The focus on NAAM is not adoption, per se, but adoption from foster care. There are thousands and thousands of children across our country who, for all sorts of reasons, will never be able to go home to their families of origin. While many of them will age out by choice, and some don’t want to be adoptive, many others desperately want to be part of a family that will be there forever. They want parents who will become grandparents for their kids. They want a home to go to for Thanksgiving and Christmas. They want to be part of a family—they want to be adopted.

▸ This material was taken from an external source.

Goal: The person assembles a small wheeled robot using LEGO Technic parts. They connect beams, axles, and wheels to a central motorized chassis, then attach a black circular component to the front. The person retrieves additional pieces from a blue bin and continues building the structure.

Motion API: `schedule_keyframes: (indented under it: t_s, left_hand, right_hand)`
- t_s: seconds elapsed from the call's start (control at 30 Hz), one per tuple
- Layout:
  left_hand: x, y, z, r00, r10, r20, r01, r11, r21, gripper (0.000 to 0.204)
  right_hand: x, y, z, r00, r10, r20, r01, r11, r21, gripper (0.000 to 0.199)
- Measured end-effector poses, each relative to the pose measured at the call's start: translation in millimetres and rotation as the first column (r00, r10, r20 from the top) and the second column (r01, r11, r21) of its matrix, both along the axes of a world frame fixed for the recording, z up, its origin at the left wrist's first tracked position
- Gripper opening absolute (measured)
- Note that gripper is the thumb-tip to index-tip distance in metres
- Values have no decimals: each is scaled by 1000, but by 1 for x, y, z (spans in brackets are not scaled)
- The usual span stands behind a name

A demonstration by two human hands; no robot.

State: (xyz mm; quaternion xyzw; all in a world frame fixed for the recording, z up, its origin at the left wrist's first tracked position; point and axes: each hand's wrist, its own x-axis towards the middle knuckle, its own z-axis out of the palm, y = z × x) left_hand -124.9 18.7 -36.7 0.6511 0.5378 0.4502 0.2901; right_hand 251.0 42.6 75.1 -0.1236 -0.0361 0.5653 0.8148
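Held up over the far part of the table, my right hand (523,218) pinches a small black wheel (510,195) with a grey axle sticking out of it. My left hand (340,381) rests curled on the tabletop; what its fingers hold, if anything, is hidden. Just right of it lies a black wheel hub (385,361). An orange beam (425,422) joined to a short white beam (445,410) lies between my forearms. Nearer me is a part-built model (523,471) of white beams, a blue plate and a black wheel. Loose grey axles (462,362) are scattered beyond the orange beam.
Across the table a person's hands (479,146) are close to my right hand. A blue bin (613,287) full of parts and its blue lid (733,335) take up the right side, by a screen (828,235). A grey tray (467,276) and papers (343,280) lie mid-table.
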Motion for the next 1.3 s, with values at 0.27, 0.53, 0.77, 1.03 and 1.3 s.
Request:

Every November, various foster care agencies across the country promote the adoption of children and youth from foster care into permanent, loving families. I’m so grateful for their work. I’m grateful that families are formed in all sorts of ways, and as a foster and adoptive mother, I’m grateful for my kids and the family we are forming together.
That said, it’s important for those of us who are adopting children to keep in mind that, even when adoption is a happy ending, it’s not the end of the story. Adoption—the need for adoption—is rooted in profound sorrow, loss, and pain.
In this video, I share a bit of my heart for the children in my care and the thousands of others who are affected by adoption, including the women and families of origin who were unable to raise their own children. Even when adoption was the “best” option, it’s still an option that carries a lot of loss and pain, and that loss and pain doesn’t go away.
I’m a fan of adoption. As I shared in this video, there is a lot of grace and beauty in adoption. But we must never forget, especially as we promote adoption during NAAM, that there is also a lot of sorrow and pain in adoption, and our kids need us to hold that with them, even as we love and celebrate their place in our families.